Restrictive covenants (RC) are contracts that many people in the City sign when they start a job, which tell them what they can and can’t do when they come to leave that employer. Typically, they’ll say that you aren’t allowed to take clients or other members of your team with you. A high-profile RC case recently dealt with the dispute following the departure of seven advisers from financial adviser Towry for rival Raymond James. A number of clients followed the advisers and Towry claimed that the clients had been solicited – which was forbidden by the advisers’ employment contracts, but the court disagreed.
The case also raised a fundamental point about RCs – namely, are they worth the paper they’re printed on? Many in the City think not. The winning side’s lawyer in the Raymond James case has published a wide-ranging report about them, which I helped to write. We found that 14 per cent of the 116 City firms questioned said that they didn’t use RCs at all, while 28 per cent believed that they were unenforceable. Over a third had never even written to a former employee to try to enforce them. The report concluded that RCs do work, but only if they are regularly updated and if you are willing to spend the money enforcing them.
Which raises the Silicon Valley issue. A Cambridge professor of law interviewed in the report pointed out that RCs are unenforceable in California. In many respects the City, with its highly-mobile, talented employees, resembles Silicon Valley. So if they don’t need them there, he asked, do we need them here? Already some opt not to use them. One barrister said that in the more “testosterone-fuelled” end of the City, RCs are seen as weak. Why would an employee want to leave us? And why on earth would a client want to go to a so-called rival? A laissez-faire attitude prevails there. Why not everywhere?

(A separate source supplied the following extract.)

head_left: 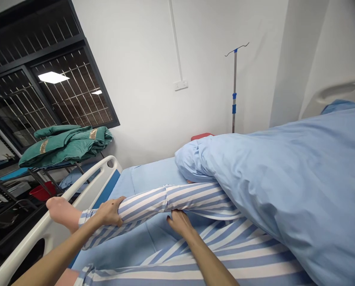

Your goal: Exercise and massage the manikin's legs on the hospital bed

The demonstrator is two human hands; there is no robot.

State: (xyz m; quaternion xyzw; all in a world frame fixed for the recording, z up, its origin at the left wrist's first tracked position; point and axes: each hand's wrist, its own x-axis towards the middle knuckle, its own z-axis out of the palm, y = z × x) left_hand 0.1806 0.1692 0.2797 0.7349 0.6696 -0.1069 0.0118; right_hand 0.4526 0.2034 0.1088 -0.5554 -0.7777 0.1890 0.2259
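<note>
A raised leg in blue-and-white striped pajama trousers (149, 202) stretches across the bed, its bare foot (61, 212) near the footboard. My left hand (110, 211) is wrapped over the lower leg, between ankle and knee. Just behind the knee, my right hand (180, 222) cups the leg from below; its fingertips are hidden under the cloth. The other striped leg (171, 272) lies lower on the bed, nearer to me. A light blue quilt (269, 174) is folded back over the upper thighs and covers what lies to the right.
The cream footboard (22, 254) rises at the left end of the bed sheet (147, 171). Beyond it, green padded bedding (67, 147) lies on a rack above a red bucket (43, 190). An IV pole (234, 79) stands by the wall behind the bed.
</note>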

Of course, firms might be less inclined to pay top-dollar if they knew that you could zip off to a competitor any moment. And since RCs are recognised in English law, they are here to stay. But they could still be simplified. Instead of using the courts as the final backing for RCs, they could make use of the employee’s rational self-interest. The rise of deferred remuneration gives former employers a hold over staff even after they have left, and a simple clause threatening to turn off the tap if they, say, poach clients, would be a simpler way to get the effect of the currently complex RCs. This is becoming common practice at some firms. Obviously, smart lawyers would still be needed, but time-consuming and complicated litigation could be avoided. A little bit of California dreaming might be better than a Hotel California that never lets clients leave.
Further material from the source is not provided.